The number of patients with GHD is low if consider their age range as between 3 and 9 years. Other features, such as cutoff values for GHD or obesity, may need to be evaluated in the present cohort. A study on younger children with GHD showed that 29% of the patients with short stature had GHD14. The cutoff value for GHD used in the said study was 10 ng/mL. If the cutoff value of 6 ng/mL used in our study was applied to that cohort, the number of patients with GHD would be lower. In addition, the GHD and non-GHD groups of that and our study had similar BMI. Therefore, the cause of the lower number of patients with GHD in our study may be owing to the lower cutoff value for GHD and not due to obesity.

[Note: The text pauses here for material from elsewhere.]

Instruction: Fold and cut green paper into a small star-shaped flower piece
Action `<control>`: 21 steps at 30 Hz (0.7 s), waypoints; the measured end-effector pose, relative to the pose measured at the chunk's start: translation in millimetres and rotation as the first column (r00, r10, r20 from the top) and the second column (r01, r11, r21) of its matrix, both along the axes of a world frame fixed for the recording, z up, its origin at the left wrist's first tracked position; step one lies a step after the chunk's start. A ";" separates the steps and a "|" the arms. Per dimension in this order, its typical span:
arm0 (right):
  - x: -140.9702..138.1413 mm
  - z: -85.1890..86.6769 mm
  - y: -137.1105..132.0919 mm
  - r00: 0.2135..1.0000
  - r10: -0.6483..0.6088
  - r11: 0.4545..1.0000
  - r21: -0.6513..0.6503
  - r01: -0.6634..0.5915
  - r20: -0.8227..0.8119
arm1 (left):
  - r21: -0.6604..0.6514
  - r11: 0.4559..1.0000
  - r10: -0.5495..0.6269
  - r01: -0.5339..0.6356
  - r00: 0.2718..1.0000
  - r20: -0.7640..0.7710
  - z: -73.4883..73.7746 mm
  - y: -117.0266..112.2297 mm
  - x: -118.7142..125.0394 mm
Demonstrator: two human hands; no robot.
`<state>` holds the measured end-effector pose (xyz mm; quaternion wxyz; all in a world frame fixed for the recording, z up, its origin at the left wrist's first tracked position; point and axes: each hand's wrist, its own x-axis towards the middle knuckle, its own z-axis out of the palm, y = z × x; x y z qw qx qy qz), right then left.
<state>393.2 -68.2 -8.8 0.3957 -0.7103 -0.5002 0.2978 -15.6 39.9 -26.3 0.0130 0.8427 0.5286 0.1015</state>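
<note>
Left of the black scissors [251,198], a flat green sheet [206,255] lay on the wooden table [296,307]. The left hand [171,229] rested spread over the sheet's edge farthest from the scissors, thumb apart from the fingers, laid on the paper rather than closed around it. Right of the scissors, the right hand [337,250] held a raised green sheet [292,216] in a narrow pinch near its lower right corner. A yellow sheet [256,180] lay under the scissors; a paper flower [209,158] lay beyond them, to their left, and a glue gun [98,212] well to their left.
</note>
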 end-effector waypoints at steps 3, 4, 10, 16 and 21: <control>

Of further interest would be the fact that the patients with GHD in our study did not have low IGF-1 levels. The reason for this could be their nutritional status. In our cohort, other than height velocity after examination and maximum peak GH, only weight (SD) and BMI (SD) varied significantly between the GH and non-GHD groups. Some studies have reported a positive correlation between IGF-1 levels and BMI17,18. Therefore, the higher BMI (SD) in the GHD group than that in the non-GHD group could have contributed to the similar IGF-1 levels between the groups.

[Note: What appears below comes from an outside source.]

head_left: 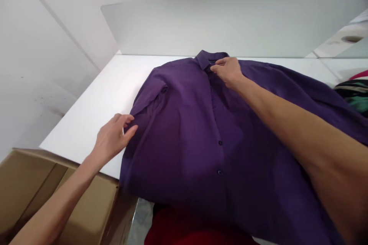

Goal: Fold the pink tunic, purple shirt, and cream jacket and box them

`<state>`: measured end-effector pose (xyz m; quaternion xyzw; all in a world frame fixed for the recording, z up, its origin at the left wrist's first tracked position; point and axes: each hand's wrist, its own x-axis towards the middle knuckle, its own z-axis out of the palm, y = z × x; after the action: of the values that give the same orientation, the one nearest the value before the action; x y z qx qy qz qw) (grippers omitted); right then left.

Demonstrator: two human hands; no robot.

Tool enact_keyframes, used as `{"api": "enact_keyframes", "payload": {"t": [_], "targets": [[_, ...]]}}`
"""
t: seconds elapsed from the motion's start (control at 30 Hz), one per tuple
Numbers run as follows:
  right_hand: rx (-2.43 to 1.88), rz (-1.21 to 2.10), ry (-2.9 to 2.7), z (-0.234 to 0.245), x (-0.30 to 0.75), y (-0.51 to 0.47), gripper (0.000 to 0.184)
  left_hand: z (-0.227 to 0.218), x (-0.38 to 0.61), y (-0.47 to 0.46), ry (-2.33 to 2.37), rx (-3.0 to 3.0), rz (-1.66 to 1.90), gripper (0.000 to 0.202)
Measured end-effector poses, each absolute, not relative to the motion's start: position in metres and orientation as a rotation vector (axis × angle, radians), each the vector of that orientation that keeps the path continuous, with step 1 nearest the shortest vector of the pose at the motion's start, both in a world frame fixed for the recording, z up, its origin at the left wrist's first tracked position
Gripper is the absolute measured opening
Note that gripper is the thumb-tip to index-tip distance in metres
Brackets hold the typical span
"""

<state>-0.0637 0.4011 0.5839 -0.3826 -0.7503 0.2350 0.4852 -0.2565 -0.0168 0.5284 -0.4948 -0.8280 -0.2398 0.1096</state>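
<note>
A purple button-up shirt (195, 122) lies front side up, its collar (203, 60) toward the far edge of the table and its hem hanging over the near edge. Dark buttons show down the lower front. My right hand (228, 71) pinches the cloth just below the collar opening; the fingertips partly hide what they grip. At the shirt's left side, my left hand (115, 136) is by the sleeve, thumb and fingers apart, with the fingertips at the edge of the cloth. Whether they touch it I cannot tell.
The white table (94, 95) is backed by a pale upright panel (207, 23). An open cardboard box (86, 203) stands at the near left, below the tabletop. Patterned cloth (356, 93) is heaped at the right edge. Red cloth (184, 226) shows at the bottom.
</note>
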Motion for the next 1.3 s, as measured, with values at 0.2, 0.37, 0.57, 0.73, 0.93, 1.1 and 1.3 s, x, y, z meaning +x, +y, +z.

This study had several limitations. First, immunoassay for IGF-1 analysis is not the most sensitive assay. The variations in immunoassays used in different studies may result in variations in the reported efficacy of IGF-1. More accurate assays, such as LC–MS, may reveal the actual usefulness of IGF-1 for GHD screening. Second, the use of a third stimulation test is not a common practice. If one of the tests is normal, there is no need for a third one. Thus, if the cutoff for a normal GH peak is set at 6 ng/ml, all responses above 6 ng/ml should be considered normal. However, depending on the order of each stimulation test, the diagnosis of GHD may vary among patients. For example, a patient with a peak GH < 6 ng/mL in A and B stimulation tests and ≥ 6 ng/mL in C stimulation test would not be diagnosed with GHD if the order of the stimulation tests were A, C, and B. There is no evidence on the order of stimulation tests, and the order varies from institution to institution. In the present study, the response to GH was similar in patients who had substandard results in two of the two stimulation tests and in those who had substandard results in two of the three stimulation tests. Therefore, it is necessary to accumulate such cases to clarify the significance of the third stimulation test.

In conclusion, IGF-1 level had poor diagnostic accuracy as a screening test for GHD. Correlation analysis revealed that none of the items increased the diagnostic power of IGF-1. Therefore, IGF-1 should not be used alone for the screening of GHD. A predictive biomarker for GHD should be developed in the future.